Pancreatic ductal epithelial cells are the cell of origin for pancreatic ductal adenocarcinoma. Our finding that H6c7 pancreatic ductal epithelial cells that express K-ras and form tumors in mice have increased levels of O2·−, is consistent with the hypothesis that cancer cells, relative to normal cells, may demonstrate increased steady-state levels of reactive oxygen species including O2·−. Aykin-Burns et al. demonstrated increased oxidation of the fluorescent probe dihydroethidine in both human colon and breast cancer cells when compared with that in normal cells (34). In addition, the tumor cell lines tested were more sensitive to oxidation-induced cytotoxicity. Thus, cancer cells may demonstrate excess production of reactive oxygen species and may provide a biochemical target to exploit for therapy. Our study further adds evidence for a biochemical target to exploit for therapy by demonstrating that scavenging O2·− could have potential for treatment.

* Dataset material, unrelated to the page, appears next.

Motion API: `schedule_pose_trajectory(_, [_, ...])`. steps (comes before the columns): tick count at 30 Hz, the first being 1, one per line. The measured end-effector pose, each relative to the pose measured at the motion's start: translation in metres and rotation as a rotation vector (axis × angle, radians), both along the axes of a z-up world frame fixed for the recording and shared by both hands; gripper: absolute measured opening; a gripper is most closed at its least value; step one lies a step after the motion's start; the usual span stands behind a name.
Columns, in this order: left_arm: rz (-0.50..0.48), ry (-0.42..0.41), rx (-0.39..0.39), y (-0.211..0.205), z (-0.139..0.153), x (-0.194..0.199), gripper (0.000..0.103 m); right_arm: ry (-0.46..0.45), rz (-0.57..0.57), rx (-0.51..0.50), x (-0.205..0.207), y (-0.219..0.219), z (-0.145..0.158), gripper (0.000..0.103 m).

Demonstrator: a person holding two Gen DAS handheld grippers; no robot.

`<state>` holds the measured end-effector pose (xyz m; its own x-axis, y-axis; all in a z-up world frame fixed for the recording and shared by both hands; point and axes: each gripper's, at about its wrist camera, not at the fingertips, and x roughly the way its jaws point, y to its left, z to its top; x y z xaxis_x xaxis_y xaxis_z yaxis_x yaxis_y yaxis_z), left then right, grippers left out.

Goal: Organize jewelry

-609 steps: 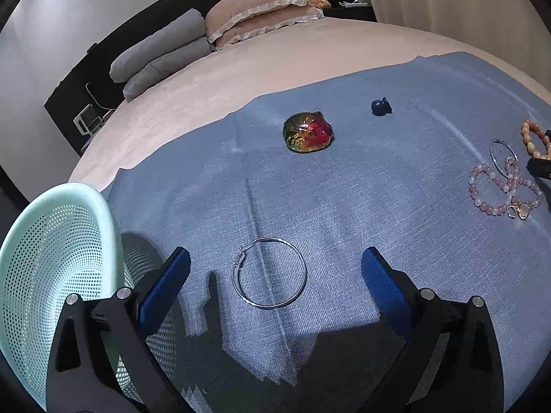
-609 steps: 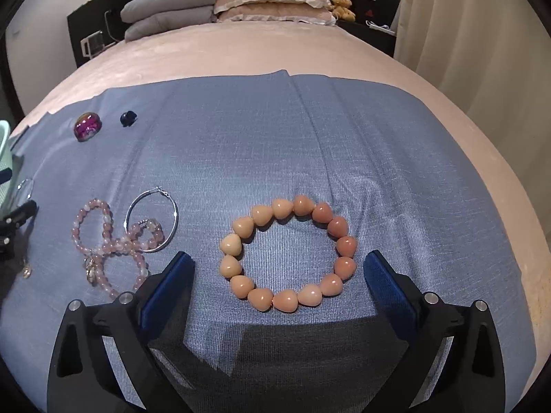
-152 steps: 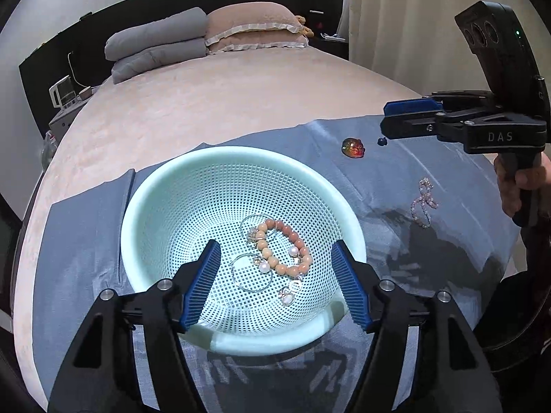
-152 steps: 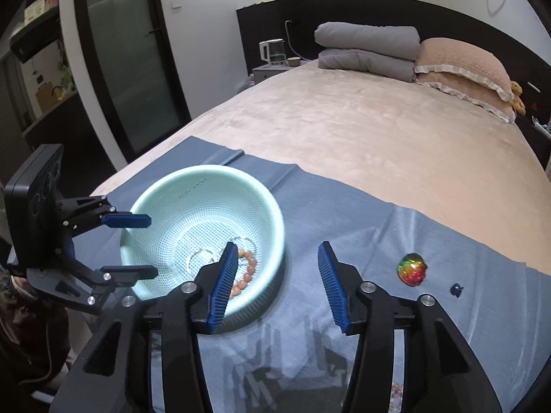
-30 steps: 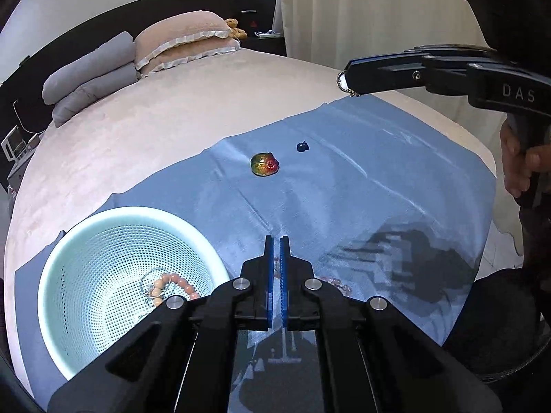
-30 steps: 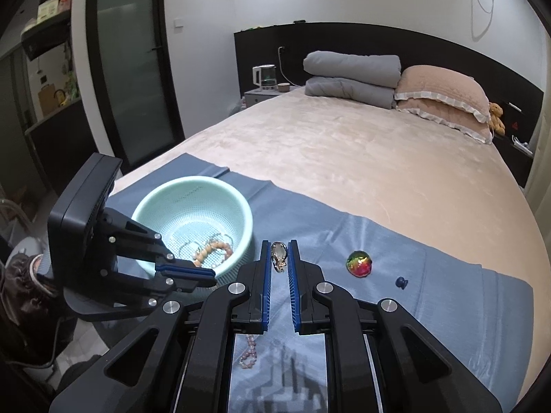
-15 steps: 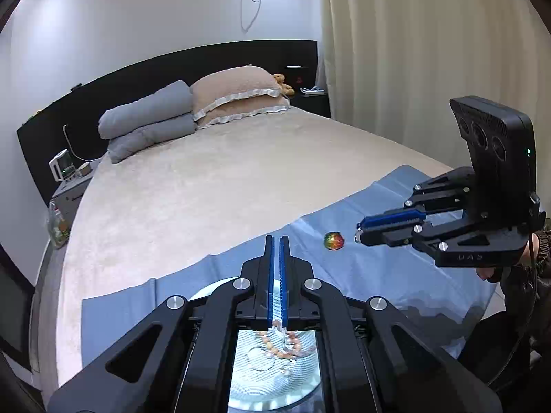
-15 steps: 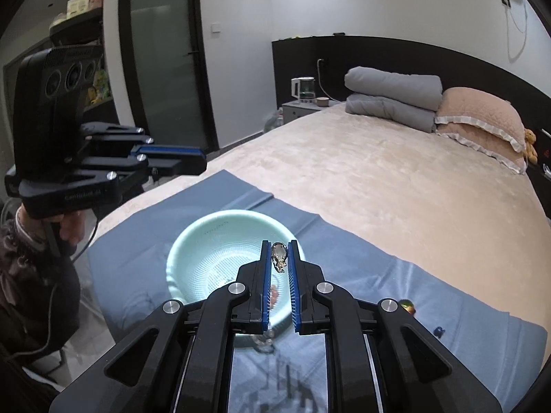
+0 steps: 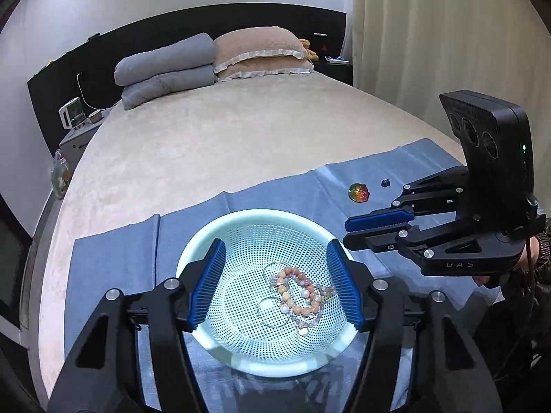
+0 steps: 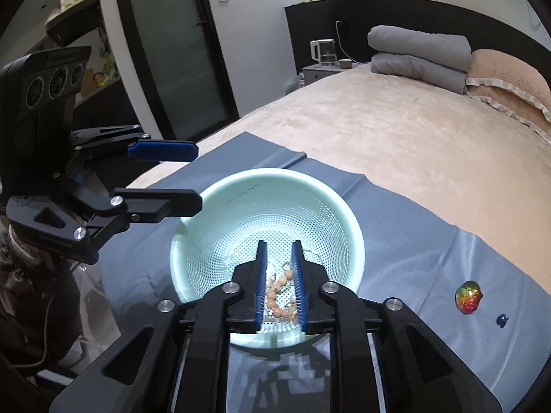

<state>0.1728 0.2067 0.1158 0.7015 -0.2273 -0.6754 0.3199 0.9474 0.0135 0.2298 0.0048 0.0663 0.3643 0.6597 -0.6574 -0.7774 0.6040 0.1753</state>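
A mint-green perforated basket (image 9: 220, 230) sits on a blue cloth (image 9: 113, 261) on the bed. It holds a peach bead bracelet (image 9: 292, 292), a pink bead bracelet and silver hoops. My left gripper (image 9: 275, 282) is open and empty above the basket. My right gripper (image 10: 279, 285) is open a little and empty over the basket (image 10: 347, 220); it also shows in the left wrist view (image 9: 375, 230). An iridescent brooch (image 9: 359, 192) and a small dark blue piece (image 9: 385, 182) lie on the cloth to the right.
The beige bed (image 9: 220, 130) stretches behind, with grey and pink pillows (image 9: 206, 58) at the headboard. A kettle stands on a nightstand (image 10: 323, 55). Curtains hang at the right (image 9: 430, 34). A glass door stands at the left (image 10: 172, 51).
Both grippers have opened above the basket. The pink bracelet that hung from them now lies in the basket with the other jewelry.
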Motion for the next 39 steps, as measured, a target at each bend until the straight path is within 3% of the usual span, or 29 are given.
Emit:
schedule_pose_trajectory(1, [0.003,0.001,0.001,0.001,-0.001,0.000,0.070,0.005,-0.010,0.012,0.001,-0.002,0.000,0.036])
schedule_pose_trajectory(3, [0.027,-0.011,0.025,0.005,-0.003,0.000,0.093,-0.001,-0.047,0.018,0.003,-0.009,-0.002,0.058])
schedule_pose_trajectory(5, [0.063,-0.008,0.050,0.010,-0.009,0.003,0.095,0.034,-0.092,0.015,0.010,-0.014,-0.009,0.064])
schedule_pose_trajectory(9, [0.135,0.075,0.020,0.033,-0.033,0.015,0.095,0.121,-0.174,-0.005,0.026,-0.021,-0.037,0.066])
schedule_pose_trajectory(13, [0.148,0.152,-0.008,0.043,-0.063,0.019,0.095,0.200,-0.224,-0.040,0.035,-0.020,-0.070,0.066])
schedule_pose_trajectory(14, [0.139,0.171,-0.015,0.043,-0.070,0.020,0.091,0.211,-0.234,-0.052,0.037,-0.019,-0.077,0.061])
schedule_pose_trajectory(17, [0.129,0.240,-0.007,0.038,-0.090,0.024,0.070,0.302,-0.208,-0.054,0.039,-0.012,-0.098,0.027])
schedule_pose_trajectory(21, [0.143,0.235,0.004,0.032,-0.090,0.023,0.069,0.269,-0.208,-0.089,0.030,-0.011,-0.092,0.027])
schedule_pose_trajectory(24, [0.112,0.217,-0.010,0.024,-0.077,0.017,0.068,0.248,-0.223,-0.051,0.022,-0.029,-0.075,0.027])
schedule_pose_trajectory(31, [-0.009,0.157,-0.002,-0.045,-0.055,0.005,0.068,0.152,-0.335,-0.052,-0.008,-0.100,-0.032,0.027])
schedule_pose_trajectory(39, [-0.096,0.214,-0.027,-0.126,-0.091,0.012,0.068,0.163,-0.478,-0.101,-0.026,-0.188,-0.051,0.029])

In summary, K-ras oncogene in pancreatic ductal epithelial cells correlates with increased non-mitochondrial-generated superoxide. NOX2 may be a source of non-mitochondrial O2·− in pancreatic cancer cells. Inhibiting NOX2 or scavenging O2·− with molecular biological techniques that increase SOD expression at or near the cell membrane, or pharmacologically with Tempol treatment, will inhibit the malignant phenotype.
Supported by NIH grants CA137230 and CA115438, the Medical Research Service, Department of Veterans Affairs, and the Susan L. Bader Foundation of Hope.